* _Task instructions_: In the records below, some lines hold the word "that". Copy each of those lines.
··· Information given
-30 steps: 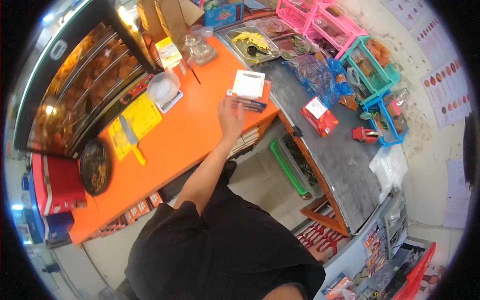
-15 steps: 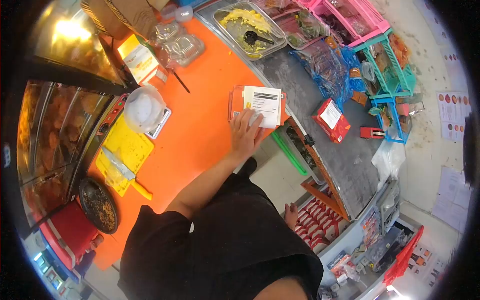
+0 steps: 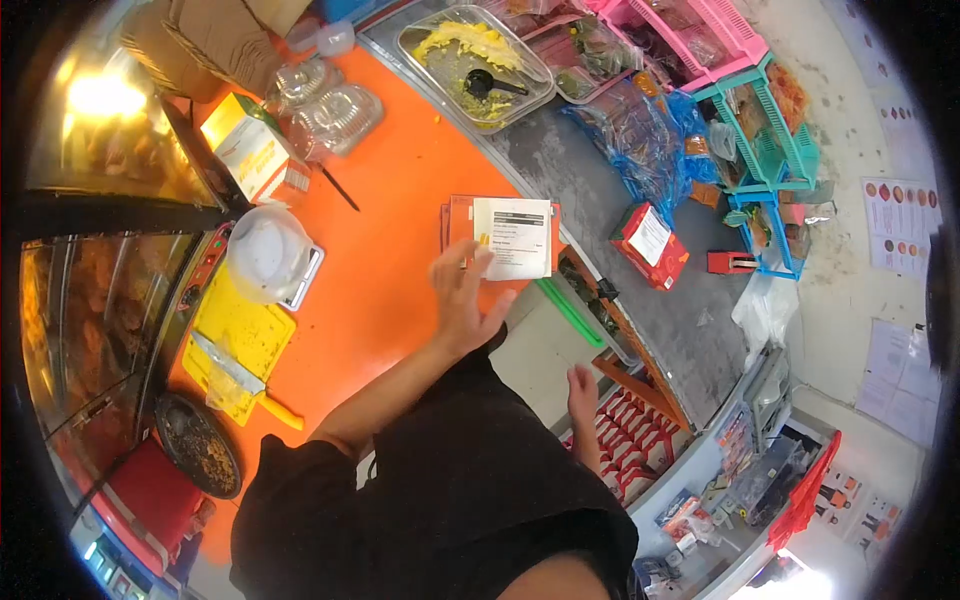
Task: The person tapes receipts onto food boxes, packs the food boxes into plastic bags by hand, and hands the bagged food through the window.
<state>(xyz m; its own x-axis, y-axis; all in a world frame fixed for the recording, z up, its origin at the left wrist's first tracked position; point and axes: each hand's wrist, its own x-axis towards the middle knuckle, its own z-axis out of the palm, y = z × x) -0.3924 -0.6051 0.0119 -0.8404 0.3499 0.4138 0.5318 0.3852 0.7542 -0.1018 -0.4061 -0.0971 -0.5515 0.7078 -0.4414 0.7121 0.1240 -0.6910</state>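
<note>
A red flat box (image 3: 462, 209) lies on the orange counter with a white printed slip (image 3: 515, 235) on its top. My left hand (image 3: 462, 305) is over the counter at the near left corner of the slip, fingers stretched and thumb apart, holding nothing. Whether its fingertips touch the box is hard to make out. Low by my side, my right hand (image 3: 583, 398) is raised near the gap between the counters. Its fingers look loosely extended and nothing shows in it.
A second red box (image 3: 650, 248) with a slip stands on the grey counter (image 3: 670, 340). A tape dispenser (image 3: 731, 262), blue plastic bag and coloured baskets are beyond it. Leftward are a knife (image 3: 228, 362) on a yellow cutting board (image 3: 270, 335), a clear tub (image 3: 268, 255) and a black pan.
My left hand has slid back and left off the slip, its thumb now spread. My right hand has come up into fuller view. The camera view has shifted slightly.
</note>
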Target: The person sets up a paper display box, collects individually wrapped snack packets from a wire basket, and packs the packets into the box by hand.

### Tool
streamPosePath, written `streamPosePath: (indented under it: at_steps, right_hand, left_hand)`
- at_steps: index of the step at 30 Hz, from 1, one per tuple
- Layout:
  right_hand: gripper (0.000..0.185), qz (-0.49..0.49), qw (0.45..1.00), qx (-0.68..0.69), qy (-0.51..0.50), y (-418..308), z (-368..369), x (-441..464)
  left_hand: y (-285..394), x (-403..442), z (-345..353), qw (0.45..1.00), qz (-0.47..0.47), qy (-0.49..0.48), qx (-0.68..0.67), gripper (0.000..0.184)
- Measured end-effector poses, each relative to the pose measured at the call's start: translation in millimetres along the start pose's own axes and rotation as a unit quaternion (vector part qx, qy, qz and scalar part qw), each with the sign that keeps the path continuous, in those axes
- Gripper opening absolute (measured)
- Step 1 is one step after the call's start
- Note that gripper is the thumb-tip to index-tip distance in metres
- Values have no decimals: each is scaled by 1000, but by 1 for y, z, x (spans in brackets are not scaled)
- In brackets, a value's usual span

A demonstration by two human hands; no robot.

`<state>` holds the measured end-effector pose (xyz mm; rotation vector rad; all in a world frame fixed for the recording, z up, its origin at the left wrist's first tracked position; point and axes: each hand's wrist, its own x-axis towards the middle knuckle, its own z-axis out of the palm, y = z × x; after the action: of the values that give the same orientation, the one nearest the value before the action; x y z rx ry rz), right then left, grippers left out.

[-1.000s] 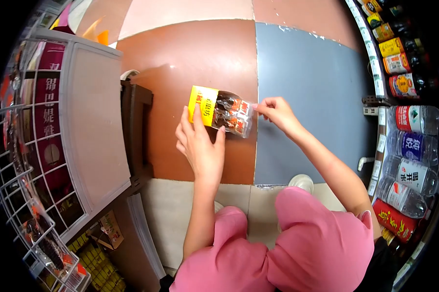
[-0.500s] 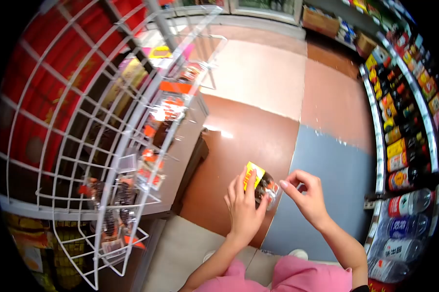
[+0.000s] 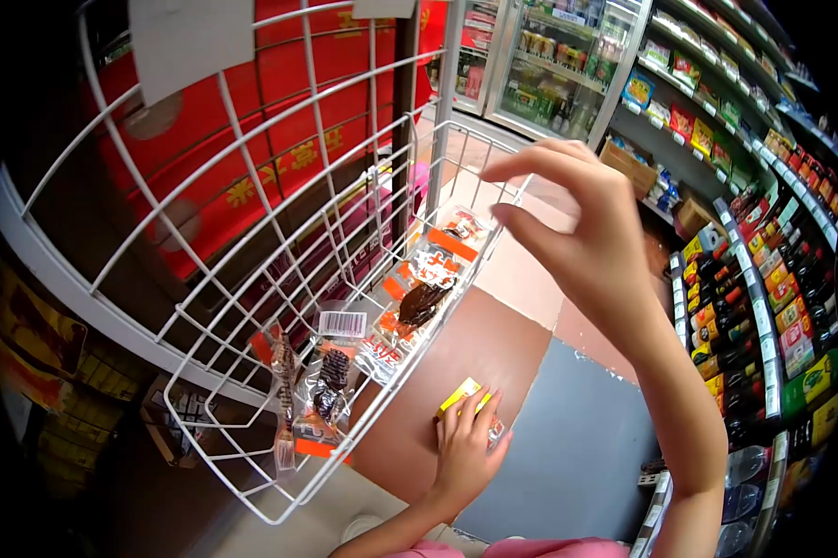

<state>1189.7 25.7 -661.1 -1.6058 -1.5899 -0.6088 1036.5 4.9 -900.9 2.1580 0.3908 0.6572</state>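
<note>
My left hand (image 3: 468, 445) is low in the middle, closed on a small snack packet (image 3: 462, 395) with a yellow top. Its fingers cover most of the clear part. Raised on the right, my right hand (image 3: 581, 205) has thumb and forefinger apart with nothing between them, close to the far corner of a white wire basket (image 3: 279, 522). Inside the basket lie several clear and orange packets of dark brown food, among them a packet (image 3: 425, 302) towards the back and a packet with a barcode label (image 3: 343, 323) nearer the front.
Red boxes (image 3: 298, 139) stand behind the wire grid at left. Shelves of sauce bottles (image 3: 716, 325) run along the right, with large water bottles (image 3: 744, 465) below. Glass-door fridges (image 3: 558, 74) and a cardboard box (image 3: 628, 167) are at the back. The floor has coloured tiles (image 3: 567, 446).
My right hand has gone from beside the packet up towards the basket. My left hand still holds the packet, now lower in view. The view has turned towards the basket.
</note>
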Motion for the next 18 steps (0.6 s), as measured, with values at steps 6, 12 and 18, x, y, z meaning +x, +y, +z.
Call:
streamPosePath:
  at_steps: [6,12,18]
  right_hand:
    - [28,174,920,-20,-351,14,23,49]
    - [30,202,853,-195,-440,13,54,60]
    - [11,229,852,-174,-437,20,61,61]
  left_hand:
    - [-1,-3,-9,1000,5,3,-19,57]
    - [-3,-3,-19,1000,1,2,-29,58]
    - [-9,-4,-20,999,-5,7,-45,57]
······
* _Answer box_:
- Measured end-effector poses, each relative to the pose measured at the call's start: translation in millimetres along the start pose's own axes and rotation as a unit quaternion (vector part qx, qy, qz and scalar part qw), each with the sign that keeps the path continuous, in those axes
- Note that gripper is the thumb-tip to index-tip distance in metres
`<state>` holds the measured end-effector pose (xyz mm; rotation vector rad; all in a world frame fixed for the recording, z up, its origin at the left wrist's first tracked position; point and axes: each hand's wrist, its own x-axis towards the middle knuckle, its own z-axis out of the palm, y = z × x; after the action: of the values that give the same orientation, the one nearest the value before the action; x y z rx ry rz), right then left, grippers left out.

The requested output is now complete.